> **PROBLEM STATEMENT**
Your reply must contain exactly the lines running from the one with "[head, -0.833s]" to the last line of the entries below, both included, and no other lines.

[Stored data]
■ ■ ■

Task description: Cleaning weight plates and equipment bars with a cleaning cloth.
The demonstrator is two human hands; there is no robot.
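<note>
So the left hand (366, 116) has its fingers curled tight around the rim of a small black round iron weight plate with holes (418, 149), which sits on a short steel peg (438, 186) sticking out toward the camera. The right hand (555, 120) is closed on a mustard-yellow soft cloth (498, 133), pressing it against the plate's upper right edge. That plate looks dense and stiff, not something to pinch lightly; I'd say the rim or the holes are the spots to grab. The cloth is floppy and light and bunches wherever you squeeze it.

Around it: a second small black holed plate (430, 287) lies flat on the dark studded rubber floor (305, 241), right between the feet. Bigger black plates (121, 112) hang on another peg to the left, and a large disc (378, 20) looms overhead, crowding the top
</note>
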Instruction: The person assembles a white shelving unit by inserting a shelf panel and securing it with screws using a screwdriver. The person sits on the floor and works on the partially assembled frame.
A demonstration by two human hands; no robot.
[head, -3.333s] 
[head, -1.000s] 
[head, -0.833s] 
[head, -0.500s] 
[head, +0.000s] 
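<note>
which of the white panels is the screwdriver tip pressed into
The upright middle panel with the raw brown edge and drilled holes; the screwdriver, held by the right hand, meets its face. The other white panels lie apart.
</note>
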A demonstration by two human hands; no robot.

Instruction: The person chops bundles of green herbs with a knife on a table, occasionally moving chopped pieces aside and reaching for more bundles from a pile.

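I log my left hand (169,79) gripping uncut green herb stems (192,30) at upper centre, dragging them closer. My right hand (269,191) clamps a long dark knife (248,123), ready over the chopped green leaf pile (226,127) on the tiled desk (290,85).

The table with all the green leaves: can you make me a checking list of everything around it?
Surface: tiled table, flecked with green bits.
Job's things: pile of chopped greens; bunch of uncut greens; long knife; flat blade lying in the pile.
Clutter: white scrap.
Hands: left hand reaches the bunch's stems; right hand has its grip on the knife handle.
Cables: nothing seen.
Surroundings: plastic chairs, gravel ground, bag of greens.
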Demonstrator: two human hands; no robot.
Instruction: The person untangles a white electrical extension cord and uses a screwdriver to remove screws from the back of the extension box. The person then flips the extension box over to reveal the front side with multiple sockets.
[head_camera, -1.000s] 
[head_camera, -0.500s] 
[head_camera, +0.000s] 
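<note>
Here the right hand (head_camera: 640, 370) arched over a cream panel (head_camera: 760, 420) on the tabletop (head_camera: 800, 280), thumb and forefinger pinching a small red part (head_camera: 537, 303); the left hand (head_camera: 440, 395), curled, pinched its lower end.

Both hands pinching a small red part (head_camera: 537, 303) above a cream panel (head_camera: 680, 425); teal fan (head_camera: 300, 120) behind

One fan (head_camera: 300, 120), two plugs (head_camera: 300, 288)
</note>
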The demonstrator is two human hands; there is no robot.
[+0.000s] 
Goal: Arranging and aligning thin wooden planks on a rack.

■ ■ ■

> **ANSWER SPACE**
[head, -0.833s] 
[head, -0.500s] 
[head, +0.000s] 
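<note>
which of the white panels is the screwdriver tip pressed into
The upright middle panel with the raw brown edge and drilled holes; the screwdriver, held by the right hand, meets its face. The other white panels lie apart.
</note>
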A demonstration by two human hands; no robot.

Instruction: The person chops bundles of green herbs with a knife on a table, occasionally moving chopped pieces aside and reaching for more bundles from a pile.

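I log my left hand (169,79) gripping uncut green herb stems (192,30) at upper centre, dragging them closer. My right hand (269,191) clamps a long dark knife (248,123), ready over the chopped green leaf pile (226,127) on the tiled desk (290,85).

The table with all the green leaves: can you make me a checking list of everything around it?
Surface: tiled table, flecked with green bits.
Job's things: pile of chopped greens; bunch of uncut greens; long knife; flat blade lying in the pile.
Clutter: white scrap.
Hands: left hand reaches the bunch's stems; right hand has its grip on the knife handle.
Cables: nothing seen.
Surroundings: plastic chairs, gravel ground, bag of greens.
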Demonstrator: two human hands; no robot.
Instruction: The person untangles a white electrical extension cord and uses a screwdriver to remove screws from the back of the extension box. The person then flips the extension box over to reveal the front side with multiple sockets.
[head_camera, -1.000s] 
[head_camera, -0.500s] 
[head_camera, +0.000s] 
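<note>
Here the right hand (head_camera: 640, 370) arched over a cream panel (head_camera: 760, 420) on the tabletop (head_camera: 800, 280), thumb and forefinger pinching a small red part (head_camera: 537, 303); the left hand (head_camera: 440, 395), curled, pinched its lower end.

Both hands pinching a small red part (head_camera: 537, 303) above a cream panel (head_camera: 680, 425); teal fan (head_camera: 300, 120) behind

One fan (head_camera: 300, 120), two plugs (head_camera: 300, 288)
</note>
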The demonstrator is two human hands; there is no robot.
[+0.000s] 
Goal: Arranging and aligning thin wooden planks on a rack.

This output requires nothing further.